Facsimile replication happens all the time in the video world. The broadcast studio captures a picture and sends it out to your home TV set. If you have a good set, the picture might look "almost like" the real thing.

If you have one of the big-screen TVs, the picture might be "life-like" and "life-size." But whatever it is, you can bet it will be "like" something. The next time you rent a tape of "Rambo," it's unlikely anyone will wander into your living room and ask you to get Sylvester Stallone off your wall.

Of course, that is what sound reproduction is all about, too. The Chicago Symphony Orchestra has never been in my living room (at least not while I was home, and my wife swears she hasn't been inviting strangers in lately), and yet some of my favorite recordings feature the CSO, and I play them often.

When I put a CSO recording on my turntable or tape deck (or CD player, for that matter), I don't close my eyes and imagine that I have been transported to the orchestra's beautifully restored Symphony Hall. I hear a good recording, and it sounds like a good recording.

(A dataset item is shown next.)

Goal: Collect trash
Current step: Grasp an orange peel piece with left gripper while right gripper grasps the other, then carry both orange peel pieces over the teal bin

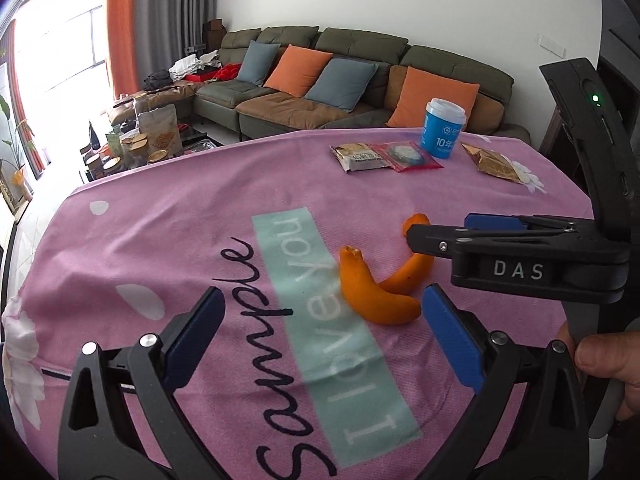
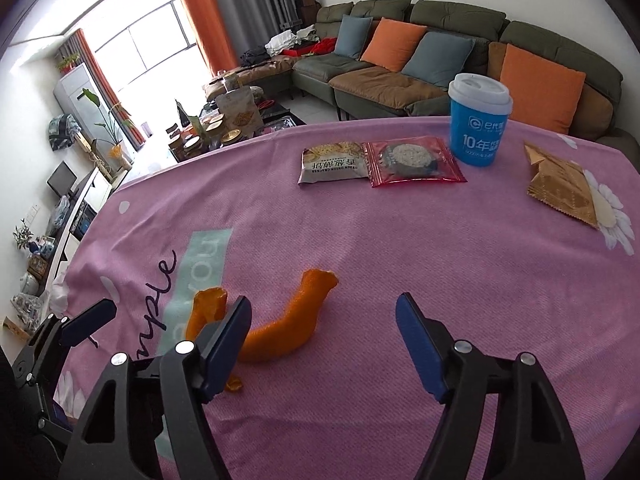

I wouldn't have it any other way, especially after auditioning a set of loudspeakers from Audio-Technica. If the name sounds familiar, it may be because Audio-Technica is the world's largest phono-cartridge manufacturer. A-T is also a giant in the headphone industry, and has recently entered the loudspeaker business.

The speakers that Audio-Technica loaned me, the $75-pair model SP5, had that "you-are-almost-there" sound that I've come to expect from good components. I spent a week listening to no other speakers, and the sound was always smooth.

But what was most impressive was the fact that each of the Audio-Technica speakers was hardly bigger than my fist. Two of them stacked together took up no more space than a two-quart milk carton.

Four C cells inside each speaker supply power for a self-contained amplifier, and a long cable links the speakers to a Walkman or similar portable player. I used my little Koss portable some of the time, and plugged the mini-mites into my regular stereo system the rest of the week.

Later, when I ran some bench tests on the SP5 speakers, I found that they didn't go very low and they didn't go very high, and they certainly didn't play very loud. What, then, could have accounted for the fact that they sounded so good? It was not an easy question to answer. Audiophiles are supposed to believe that faithful reproduction requires speakers that growl with the lowest bass notes and shimmer with the most gossamer of all the highs. And, according to this tenet, reproducing a real performance requires speakers that stand up and shout, very loudly.

The answer came one day when I was listening to my daughter play her flute. She was in another room, almost too distant to hear. Yet I listened with an inestimable pleasure to the simple Kenny Rogers song she was playing.

What I was hearing was not a facsimile and it was not a concert. The flute sounded weak and shy, much too far-off to satisfy an audio buff. But it sounded like music. I was listening not to the flute but to the music itself, and that is what made it so satisfying.

It struck me that what drew me to love the sound of the little Audio-Technica speakers was a similar quality. They sounded like the real thing, in a small way. Not in the sense of an illusion, but in the sense of that little silvery flute, soft and far off.

It was a kind of reality in miniature. You could hardly ask for anything better.